> **Work instruction**: For the material below, output exactly the span from the line with "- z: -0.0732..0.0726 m" to the line with "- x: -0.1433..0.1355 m", including both, and nothing besides.

:: Data

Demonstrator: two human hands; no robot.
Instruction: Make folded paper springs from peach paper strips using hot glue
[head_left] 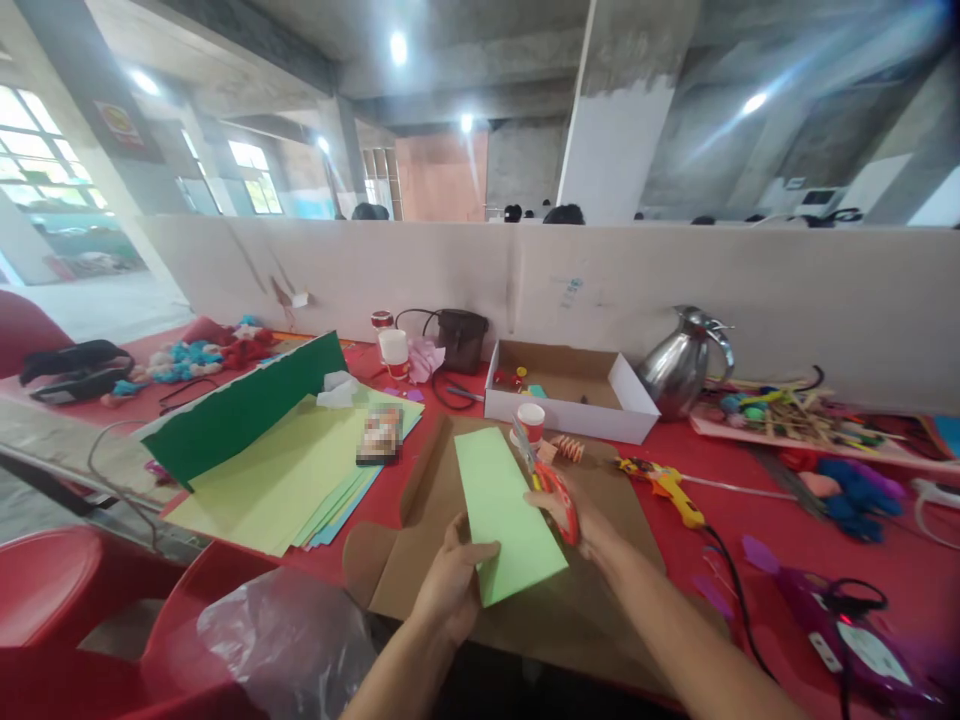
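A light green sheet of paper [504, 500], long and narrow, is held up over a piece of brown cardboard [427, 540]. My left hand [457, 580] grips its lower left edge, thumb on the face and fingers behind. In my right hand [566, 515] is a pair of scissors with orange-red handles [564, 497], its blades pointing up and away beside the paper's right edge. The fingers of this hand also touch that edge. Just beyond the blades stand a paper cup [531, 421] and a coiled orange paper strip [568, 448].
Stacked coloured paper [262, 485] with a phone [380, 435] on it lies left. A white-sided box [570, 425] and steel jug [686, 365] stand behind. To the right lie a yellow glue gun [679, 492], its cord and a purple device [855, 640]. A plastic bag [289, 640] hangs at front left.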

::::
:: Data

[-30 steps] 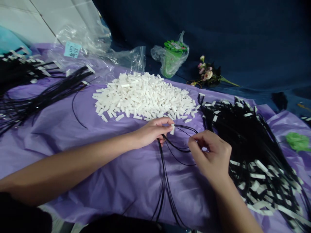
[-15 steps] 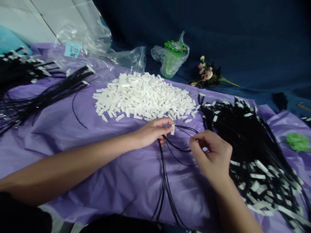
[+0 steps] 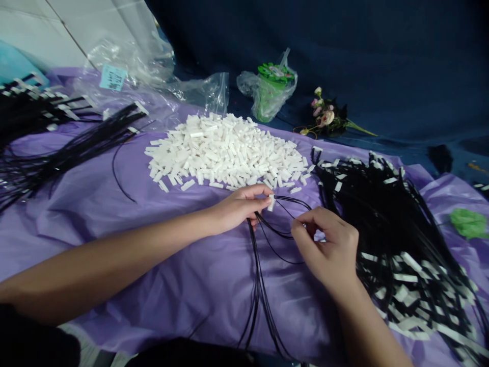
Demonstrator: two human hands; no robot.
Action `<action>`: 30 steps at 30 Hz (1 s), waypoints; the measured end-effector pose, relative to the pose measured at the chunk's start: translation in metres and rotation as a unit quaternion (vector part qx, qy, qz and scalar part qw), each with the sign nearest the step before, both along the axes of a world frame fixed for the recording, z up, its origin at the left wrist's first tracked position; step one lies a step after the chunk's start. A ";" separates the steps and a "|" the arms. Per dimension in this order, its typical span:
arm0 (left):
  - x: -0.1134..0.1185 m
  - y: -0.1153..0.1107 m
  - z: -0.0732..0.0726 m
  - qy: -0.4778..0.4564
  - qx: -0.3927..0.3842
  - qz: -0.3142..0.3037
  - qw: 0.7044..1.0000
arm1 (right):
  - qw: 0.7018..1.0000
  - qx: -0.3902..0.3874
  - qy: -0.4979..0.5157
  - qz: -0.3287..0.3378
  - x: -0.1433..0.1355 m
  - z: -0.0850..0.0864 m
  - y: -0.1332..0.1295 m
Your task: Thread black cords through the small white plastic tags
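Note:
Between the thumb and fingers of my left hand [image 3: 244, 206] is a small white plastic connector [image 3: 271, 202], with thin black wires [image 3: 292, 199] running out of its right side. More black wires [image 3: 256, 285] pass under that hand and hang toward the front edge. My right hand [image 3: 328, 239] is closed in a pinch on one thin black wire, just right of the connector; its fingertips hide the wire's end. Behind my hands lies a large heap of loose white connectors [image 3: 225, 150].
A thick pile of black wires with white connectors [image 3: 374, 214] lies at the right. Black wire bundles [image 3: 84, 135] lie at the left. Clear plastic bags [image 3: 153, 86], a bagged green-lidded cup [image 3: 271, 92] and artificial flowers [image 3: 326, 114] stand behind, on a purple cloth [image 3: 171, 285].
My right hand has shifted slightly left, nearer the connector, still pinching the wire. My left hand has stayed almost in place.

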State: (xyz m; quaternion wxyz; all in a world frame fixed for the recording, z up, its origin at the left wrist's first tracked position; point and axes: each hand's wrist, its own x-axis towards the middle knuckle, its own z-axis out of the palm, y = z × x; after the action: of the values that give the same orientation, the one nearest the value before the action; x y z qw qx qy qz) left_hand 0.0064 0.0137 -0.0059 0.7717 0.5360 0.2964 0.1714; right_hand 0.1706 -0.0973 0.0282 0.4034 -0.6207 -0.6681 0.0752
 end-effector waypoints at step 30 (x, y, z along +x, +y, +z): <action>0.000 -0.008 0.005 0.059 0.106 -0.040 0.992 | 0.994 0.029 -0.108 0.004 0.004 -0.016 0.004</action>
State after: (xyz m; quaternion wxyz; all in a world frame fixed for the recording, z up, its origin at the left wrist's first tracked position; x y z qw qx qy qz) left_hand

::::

> **Response**:
  - z: -0.0732..0.0726 m
  - qy: -0.4778..0.4564
  - qx: -0.3927..0.3842
  - qz: -0.3142..0.3037
  - qw: 0.7044..1.0000
arm1 (right):
  - qw: 0.7018..1.0000
  - qx: -0.3902..0.3874
  - qy: -0.4979..0.5157
  - qz: -0.3287..0.3378
  - x: -0.1433..0.1355 m

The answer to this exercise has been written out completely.